A saúde sexual de acordo com a OMS consiste num “estado de bem-estar físico, emocional, mental e social em relação à sexualidade; não é meramente a ausência de doença ou disfunção. A saúde sexual requer uma abordagem positiva e respeitadora da sexualidade e das relações sexuais, bem como a possibilidade de ter experiências sexuais prazerosas e seguras, livres de coerção, discriminação e violência. Para que a saúde sexual seja alcançada e mantida, os direitos sexuais de todas as pessoas devem ser respeitados, protegidos e cumpridos.” (WHO, 2006ª, updated 2010)1. A saúde reprodutiva “...implica que as pessoas sejam capazes de ter uma vida sexual satisfatória e segura e que tenham a capacidade de se reproduzir e a liberdade de decidir se, quando e com que frequência o farão” (WHO, 2006ª)1.

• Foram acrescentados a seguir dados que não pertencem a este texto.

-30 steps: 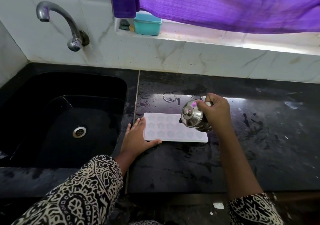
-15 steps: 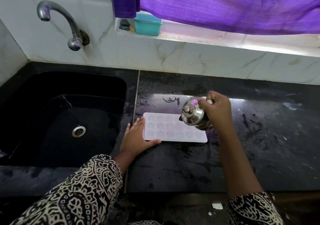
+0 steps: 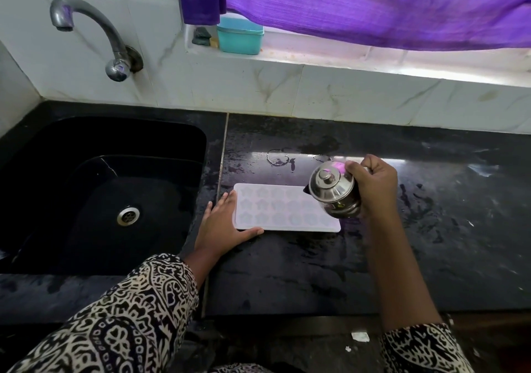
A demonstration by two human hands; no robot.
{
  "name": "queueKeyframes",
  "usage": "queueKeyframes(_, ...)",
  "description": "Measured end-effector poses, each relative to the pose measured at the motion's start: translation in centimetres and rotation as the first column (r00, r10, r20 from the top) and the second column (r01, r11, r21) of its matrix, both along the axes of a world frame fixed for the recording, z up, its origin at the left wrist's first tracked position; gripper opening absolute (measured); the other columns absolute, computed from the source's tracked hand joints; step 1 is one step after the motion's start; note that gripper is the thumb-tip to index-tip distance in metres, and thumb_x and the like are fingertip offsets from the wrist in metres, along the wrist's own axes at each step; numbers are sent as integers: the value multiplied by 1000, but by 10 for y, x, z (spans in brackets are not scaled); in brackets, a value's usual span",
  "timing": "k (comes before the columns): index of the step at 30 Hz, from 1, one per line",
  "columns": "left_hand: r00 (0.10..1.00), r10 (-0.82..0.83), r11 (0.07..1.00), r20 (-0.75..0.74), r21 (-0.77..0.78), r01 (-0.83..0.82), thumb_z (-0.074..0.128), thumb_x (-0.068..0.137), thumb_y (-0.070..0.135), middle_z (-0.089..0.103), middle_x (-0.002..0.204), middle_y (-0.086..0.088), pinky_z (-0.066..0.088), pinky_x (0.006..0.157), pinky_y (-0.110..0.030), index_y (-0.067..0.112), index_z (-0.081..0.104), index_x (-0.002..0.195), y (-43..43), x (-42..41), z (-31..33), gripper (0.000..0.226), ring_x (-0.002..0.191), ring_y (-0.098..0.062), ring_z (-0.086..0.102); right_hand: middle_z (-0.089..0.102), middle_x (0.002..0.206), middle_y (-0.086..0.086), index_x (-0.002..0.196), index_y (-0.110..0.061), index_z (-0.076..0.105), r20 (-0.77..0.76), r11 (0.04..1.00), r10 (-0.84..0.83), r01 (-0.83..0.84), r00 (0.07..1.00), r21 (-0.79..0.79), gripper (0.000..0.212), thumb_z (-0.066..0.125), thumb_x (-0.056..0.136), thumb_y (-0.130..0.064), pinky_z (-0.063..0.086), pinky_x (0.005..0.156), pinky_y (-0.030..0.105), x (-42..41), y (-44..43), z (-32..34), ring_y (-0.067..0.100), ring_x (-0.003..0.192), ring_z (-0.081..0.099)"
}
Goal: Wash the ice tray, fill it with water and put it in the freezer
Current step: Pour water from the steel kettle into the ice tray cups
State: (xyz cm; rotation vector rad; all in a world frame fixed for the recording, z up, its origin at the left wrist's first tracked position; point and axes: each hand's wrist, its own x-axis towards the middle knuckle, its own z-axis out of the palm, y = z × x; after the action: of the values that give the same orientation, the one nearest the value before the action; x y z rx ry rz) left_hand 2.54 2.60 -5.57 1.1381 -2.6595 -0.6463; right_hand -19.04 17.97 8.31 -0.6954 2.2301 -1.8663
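The tray (image 3: 275, 208) is lying flat on the black bench (image 3: 431, 243), centre of the frame, just right of the sink (image 3: 86, 200); its flower-shaped cells are facing up. The left hand (image 3: 222, 226) is resting on the bench at the tray's left end, fingers (image 3: 227, 200) straight and together against the short edge, thumb lying along the near edge. The right hand (image 3: 373, 188) is gripping a lidded steel pot (image 3: 334, 193), fingers curled round its body, and is holding it tilted over the tray's right end, lid towards the camera. Whether water is leaving the pot cannot be told. The bench surface around the tray is showing wet patches and a ring mark. A tap (image 3: 94, 32) is projecting from the tiled wall at upper left. A teal box (image 3: 240, 39) is sitting on the sill (image 3: 344, 62) under a purple curtain (image 3: 373, 7) along the top of the frame.
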Motion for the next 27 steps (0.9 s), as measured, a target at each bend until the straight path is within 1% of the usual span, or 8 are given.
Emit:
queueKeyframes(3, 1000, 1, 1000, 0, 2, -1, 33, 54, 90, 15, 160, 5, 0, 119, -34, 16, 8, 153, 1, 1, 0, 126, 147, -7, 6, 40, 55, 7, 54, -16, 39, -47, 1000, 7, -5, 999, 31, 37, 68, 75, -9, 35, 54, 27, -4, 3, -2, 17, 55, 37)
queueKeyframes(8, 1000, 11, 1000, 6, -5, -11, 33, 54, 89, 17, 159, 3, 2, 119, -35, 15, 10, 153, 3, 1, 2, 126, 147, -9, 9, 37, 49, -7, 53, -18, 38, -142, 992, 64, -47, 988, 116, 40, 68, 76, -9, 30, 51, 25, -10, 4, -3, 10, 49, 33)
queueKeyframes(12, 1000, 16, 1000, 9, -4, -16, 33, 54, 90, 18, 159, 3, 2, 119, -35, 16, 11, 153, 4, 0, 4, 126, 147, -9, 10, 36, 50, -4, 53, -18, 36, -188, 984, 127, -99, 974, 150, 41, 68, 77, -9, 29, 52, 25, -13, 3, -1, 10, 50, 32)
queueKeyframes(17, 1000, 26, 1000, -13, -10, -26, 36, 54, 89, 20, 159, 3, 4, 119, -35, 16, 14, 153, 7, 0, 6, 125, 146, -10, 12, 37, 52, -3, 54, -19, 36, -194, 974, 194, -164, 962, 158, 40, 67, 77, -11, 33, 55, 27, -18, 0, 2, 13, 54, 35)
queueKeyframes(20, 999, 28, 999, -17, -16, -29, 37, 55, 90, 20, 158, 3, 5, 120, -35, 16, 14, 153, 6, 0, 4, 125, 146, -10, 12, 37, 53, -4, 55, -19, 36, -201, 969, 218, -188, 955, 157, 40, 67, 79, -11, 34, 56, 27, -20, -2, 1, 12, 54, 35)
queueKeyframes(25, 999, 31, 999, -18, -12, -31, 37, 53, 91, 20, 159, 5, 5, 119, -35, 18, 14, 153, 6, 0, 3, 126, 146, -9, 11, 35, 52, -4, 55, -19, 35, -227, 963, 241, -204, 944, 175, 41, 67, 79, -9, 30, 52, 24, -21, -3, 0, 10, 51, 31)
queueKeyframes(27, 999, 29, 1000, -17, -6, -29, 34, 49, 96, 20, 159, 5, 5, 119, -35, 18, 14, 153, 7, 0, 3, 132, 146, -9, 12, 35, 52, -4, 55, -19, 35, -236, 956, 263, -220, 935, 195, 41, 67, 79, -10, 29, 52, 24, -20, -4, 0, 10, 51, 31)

Em Maio de 2019, no New England Journal of Medicine foi publicado um caso clínico descrevendo as potencialidades e limitações da classificação sexual e de género na medicina2. Sam, 32 anos de idade, recorreu ao serviço de urgência apresentando dor abdominal intensa e intermitente. Apesar de revelar a sua identidade transgénero, o registo clínico eletrónico assumiu o género afirmado como masculino e, portanto, a equipa médica avaliou-o como um homem com uma condição clínica não urgente. Horas mais tarde, Sam dava à luz um recém-nascido sem vida. Este caso trágico levanta questões de extrema relevância em medicina: os cuidados de saúde sexual e reprodutiva (SSR) de que dispomos e somos agentes respondem às necessidades da comunidade Lésbica, Gay, Bissexual, Transexual/Transgénero, Queer, Intersexual, Assexual e Outros (LGBTQIA+)? Qual é a evidência empírica sobre as necessidades desta população? Qual é a frequência de casos como o de Sam? De que conhecimentos/formação necessitam os profissionais de saúde para promover a SSR das minorias sexuais e de género? Neste número da AOGP, é publicado um estudo que teve como objetivo compreender a perspetiva, experiência clínica, nível de conhecimentos e necessidades formativas dos profissionais de SSR portugueses que prestam cuidados à comunidade LGBTQIA+, através da aplicação de um inquérito online a um total de 324 médicos3. Os resultados são deveras preocupantes - mais de um terço (37,0%) considerou o seu nível de preparação para prestar cuidados de SSR a indivíduos LGBTQIA+ como ‘razoável’/’nenhum’, apontando a inexperiência do profissional (58,0%) e a falta de informação (51,9%) como as principais dificuldades; a maioria (96,0%) reconheceu a importância de realizar formações/workshops nesta área. De facto, em Portugal, é necessário fazer-se um caminho de melhoria do conhecimento nesta área, através da formação e desenvolvimento de competências em SSR, para que se garanta verdadeiramente a promoção e preservação da saúde, no seu verdadeiro sentido, às minorias sexuais e de género. Destaco ainda um outro estudo original publicado nesta edição sobre a Consulta de Planeamento Familiar que deverá constituir uma oportunidade-chave para a promoção da saúde global e não apenas a implementação de medidas contracetivas4.
Assim, os ginecologistas-obstetras e todos os profissionais de saúde que trabalham na área da SSR e que se esforçam por promover cuidados inclusivos deverão ter formação sobre as necessidades e aspetos específicos da SSR de todos os géneros e não apenas daqueles que são cisgénero. Em 2011, a ACOG publicou a primeira orientação sobre Cuidados de Saúde para Indivíduos Transgénero e com Diversidade de Género, tendo sido recentemente atualizada5. Homens transgénero, com anatomia feminina interna e externa necessitarão de cuidados de SSR como aconselhamento contracetivo, educação para a saúde reprodutiva, rastreio de cancro da mama e ginecológico, despiste e tratamento de DSTs, bem como regulação menstrual. É ainda fundamental que os ginecologistas-obstetras tenham conhecimento sobre as várias opções hormonais e cirúrgicas para afirmação de género, já que estas intervenções afetam as necessidades de SSR.
As sociedades médicas e científicas nacionais deverão trabalhar no sentido de ajudar a capacitar os nossos profissionais de saúde para os cuidados adequados a indivíduos transgénero e com diversidade de género, assegurando uma promoção da saúde da população verdadeiramente inclusiva, desde os cuidados de saúde primários até aos cuidados de saúde especializados.